Sunday, April 15, 2007


A wise teacher once told me that responsibilities are like juggling a bunch of balls. Some are made of rubber and some are made of glass. Some you can drop every once in a while, and some you absolutely can't. I figured that the finals that I just took today, plus the end of semester projects, were balls that I couldn't drop. So for those of you that feel like you've been bouncing up and down because I haven't done an entry in a while, just know that the rubber ball is back in circulation again. :) Honestly, I'm sorry I haven't had time to write more. It's always on my mind.
Well, I'm going to finish the Galilee field trip with a few comments on Caesarea Phillipi. For those of you that don't have an LDS King James Bible, I've included a picture of the headwaters of the Jordan located at Caesarea Phillipi. If you look at the picture, you'll see hundreds of gallons of water spilling over the different terraces. Just know that the wall you see along the back, plus some areas that are to the left out of the picture, is where all that water is coming from. The water literally emerges from the bedrock. It melts from the top of Mt. Hermon and flows underground for...well...I don't know how far. But it hits the thick layer of bedrock and just comes gushing out of the ground. Something similar happens at Tel Dan, several miles away to the northwest.
This area was once the capital of Herod Phillip's tetrachy in the North. When Herod the Great died, just shortly after Jesus' birth, his kingdom was divided between his three sons, and Phillip was given the Galilee. If you look in the background of the picture, you will see a large cave where, previous to a large earthquake, the water used to come from. Phillip built a temple to Caesar over the flowing water. He also built one to Pan, the little goat god with the pipes(He's the god of war), one to Nemesis, the goddess of divine retribution, and to the sacred dancing goats...ummm...
Well, for those who would like to know why we went here: it's really pretty. But this is where, in Matthew 16, Peter declares "Thou art the Christ, the Son of the living God." It is interesting to see the huge bedrock and hear Christ declare that the rock of revelation is what his church will be built on. From this rock of revelation flows huge amounts of living water. The imagery is amazing.
I will decline to comment on the bonfire that some students built our last night there, but I was the naysayer in the whole affair. Luckily it turned out okay, as my frantic babblings were swiftly ignored. :)

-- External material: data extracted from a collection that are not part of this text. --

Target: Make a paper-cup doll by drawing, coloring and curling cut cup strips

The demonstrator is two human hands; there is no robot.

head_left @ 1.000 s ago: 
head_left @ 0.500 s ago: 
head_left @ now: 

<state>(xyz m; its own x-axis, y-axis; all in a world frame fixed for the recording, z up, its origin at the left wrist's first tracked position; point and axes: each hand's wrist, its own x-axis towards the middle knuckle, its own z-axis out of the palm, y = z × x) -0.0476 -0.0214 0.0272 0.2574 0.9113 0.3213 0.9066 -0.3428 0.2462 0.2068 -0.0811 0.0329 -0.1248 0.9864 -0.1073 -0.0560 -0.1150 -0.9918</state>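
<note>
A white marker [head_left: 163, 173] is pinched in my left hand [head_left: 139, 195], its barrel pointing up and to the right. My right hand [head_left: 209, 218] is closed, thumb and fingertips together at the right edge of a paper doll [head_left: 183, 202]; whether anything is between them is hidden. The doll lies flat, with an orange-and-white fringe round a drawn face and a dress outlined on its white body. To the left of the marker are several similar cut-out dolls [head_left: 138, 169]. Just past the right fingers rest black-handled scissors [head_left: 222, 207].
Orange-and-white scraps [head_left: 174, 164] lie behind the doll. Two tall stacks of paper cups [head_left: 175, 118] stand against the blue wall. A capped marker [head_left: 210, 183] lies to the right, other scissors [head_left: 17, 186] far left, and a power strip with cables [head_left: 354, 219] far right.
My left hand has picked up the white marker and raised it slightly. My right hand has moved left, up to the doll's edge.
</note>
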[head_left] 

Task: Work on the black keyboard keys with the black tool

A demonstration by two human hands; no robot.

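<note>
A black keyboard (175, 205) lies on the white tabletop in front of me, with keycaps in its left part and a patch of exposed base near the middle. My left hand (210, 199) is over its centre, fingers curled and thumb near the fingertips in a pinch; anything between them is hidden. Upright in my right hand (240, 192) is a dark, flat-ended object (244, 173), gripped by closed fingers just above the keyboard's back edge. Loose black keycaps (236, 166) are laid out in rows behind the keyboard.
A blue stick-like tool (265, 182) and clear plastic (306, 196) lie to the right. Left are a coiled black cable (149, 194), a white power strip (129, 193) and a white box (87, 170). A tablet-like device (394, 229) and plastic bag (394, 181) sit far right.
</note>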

Anyway, after Phillipi, we dropped by Acre and a few other places, but unfortunately Caesarea (not Phillipi) closed early for Passover. Caesarea is a huge city down on the coast about 30 miles north of Tel Aviv. Herod the great built it and, much to his Jewish ancestry's chagrin, here established the first example of emperor-worship, as the Romans worshipped their emperor. He also established an amazing port city that rivaled even Rome in it's splendor. We took some time in the bus outside the gate and enjoyed some little bit of the scenery.
When we got home, Jimmy was waiting there with the favorite meal here, chicken with some great barbecue sauce. He also managed to have some "chocolate pillow" cereal, as some people here would probably go into a coma if they didn't have it. :) Then we all managed to crash into bed.